The favorable location of Millstone Hill at sub-auroral latitudes combined with the great operational range afforded by the steerable antenna permit observations over a latitude span encompassing the region between the polar cap and the near-equatorial ionosphere. Since 1982 the Haystack Observatory Atmospheric Sciences Group has been supported for operating the Millstone Hill research radar as a part of the incoherent scatter radar chain and for associated studies of the auroral and sub-auroral ionosphere and thermosphere. The meridional radar chain extends from Sondrestrom Upper Atmospheric Research Facility in Kangerlussuaq, Greenland through Millstone Hill at mid-latitudes, beyond Arecibo at low latitudes, to the Jicamarca facility at the magnetic equator in Peru.
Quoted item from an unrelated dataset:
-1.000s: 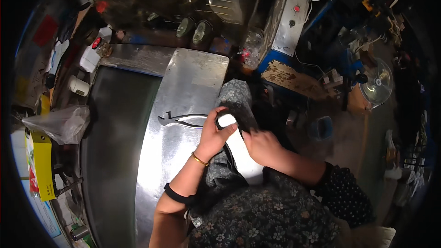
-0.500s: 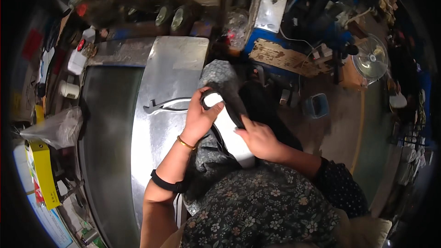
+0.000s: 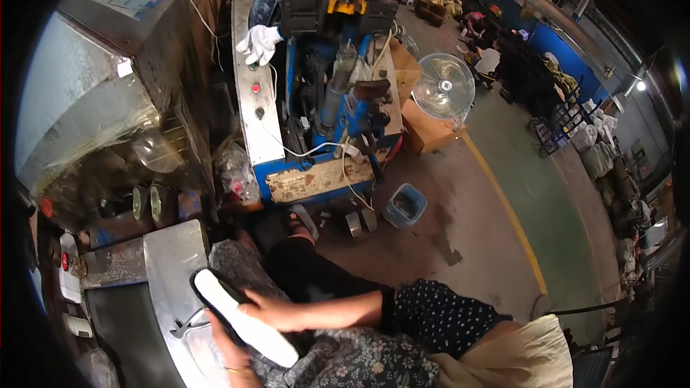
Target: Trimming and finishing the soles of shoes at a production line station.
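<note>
A black shoe piece [image 3: 234, 313] with a long white sole-shaped face turned up lies slanted over my lap. My left hand [image 3: 228, 350] holds it from the left edge, its fingers partly hidden beneath. From the other side my right hand [image 3: 273, 312] grips the middle, with fingers at the dark rim and the thumb on the white face. A metal pincers-like tool [image 3: 188, 325] lies on the shiny metal bench [image 3: 172, 255], just left of the shoe piece.
A dark belt-like surface [image 3: 129, 330] runs left of the bench. Ahead stand a blue machine [image 3: 330, 100] and a white panel with a red button [image 3: 255, 111]. A blue bin [image 3: 405, 205] sits on the floor, with a fan [image 3: 444, 86] beyond. Two shoes [image 3: 149, 202] stand back left.
The view has swung up and to the right, bringing in the machine and aisle. Both hands still hold the shoe piece; the right hand now lies farther over its middle.
</note>
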Demonstrator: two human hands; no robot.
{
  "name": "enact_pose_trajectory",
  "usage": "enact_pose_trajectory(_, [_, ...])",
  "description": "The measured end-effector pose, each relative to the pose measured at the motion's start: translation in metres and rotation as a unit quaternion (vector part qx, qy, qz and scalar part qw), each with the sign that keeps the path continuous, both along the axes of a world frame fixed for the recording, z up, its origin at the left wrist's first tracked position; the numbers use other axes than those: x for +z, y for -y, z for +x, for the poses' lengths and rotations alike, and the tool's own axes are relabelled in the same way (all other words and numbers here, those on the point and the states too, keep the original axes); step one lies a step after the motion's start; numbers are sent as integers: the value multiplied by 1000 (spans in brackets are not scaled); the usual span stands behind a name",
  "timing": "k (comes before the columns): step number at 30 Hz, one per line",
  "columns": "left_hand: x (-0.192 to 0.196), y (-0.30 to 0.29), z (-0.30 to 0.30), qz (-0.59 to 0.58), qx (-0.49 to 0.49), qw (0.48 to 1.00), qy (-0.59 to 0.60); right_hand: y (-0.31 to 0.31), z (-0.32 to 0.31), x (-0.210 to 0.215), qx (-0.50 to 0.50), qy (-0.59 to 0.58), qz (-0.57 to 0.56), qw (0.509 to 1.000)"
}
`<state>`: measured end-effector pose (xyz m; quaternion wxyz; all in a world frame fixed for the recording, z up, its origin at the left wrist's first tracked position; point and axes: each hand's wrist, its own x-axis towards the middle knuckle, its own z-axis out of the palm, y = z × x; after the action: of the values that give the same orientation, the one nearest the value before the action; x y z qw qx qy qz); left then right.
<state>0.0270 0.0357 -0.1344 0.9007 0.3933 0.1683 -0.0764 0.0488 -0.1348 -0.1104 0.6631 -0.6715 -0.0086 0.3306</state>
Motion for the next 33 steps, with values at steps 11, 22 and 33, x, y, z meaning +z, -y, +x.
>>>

The radar chain forms an integral part of the NSF-supported CEDAR (Coupling, Energetics, and Dynamics of Atmospheric Regions) observing network and Millstone Hill observations and analysis have contributed extensively to the successes of the CEDAR initiative.

==Scatter technique==
The Millstone Hill Radar uses Thomson backscatter from ionospheric electrons to deduce height- and time-resolved plasma drift velocities, electron and ion temperatures, electron densities, ion composition, and ion-neutral collision frequencies. These parameters provide further information about the neutral gas, neutral temperatures and winds, and electric fields present in the medium. The incoherent scatter technique provides observations of many of these parameters over an altitude range extending from less than 100 km to a thousand kilometers or more. Methods have been developed that allow these measurements to be made with an altitude resolution of hundreds of meters. The complete steerability of the radar allows horizontal gradients and structure to be examined along with vertical variations.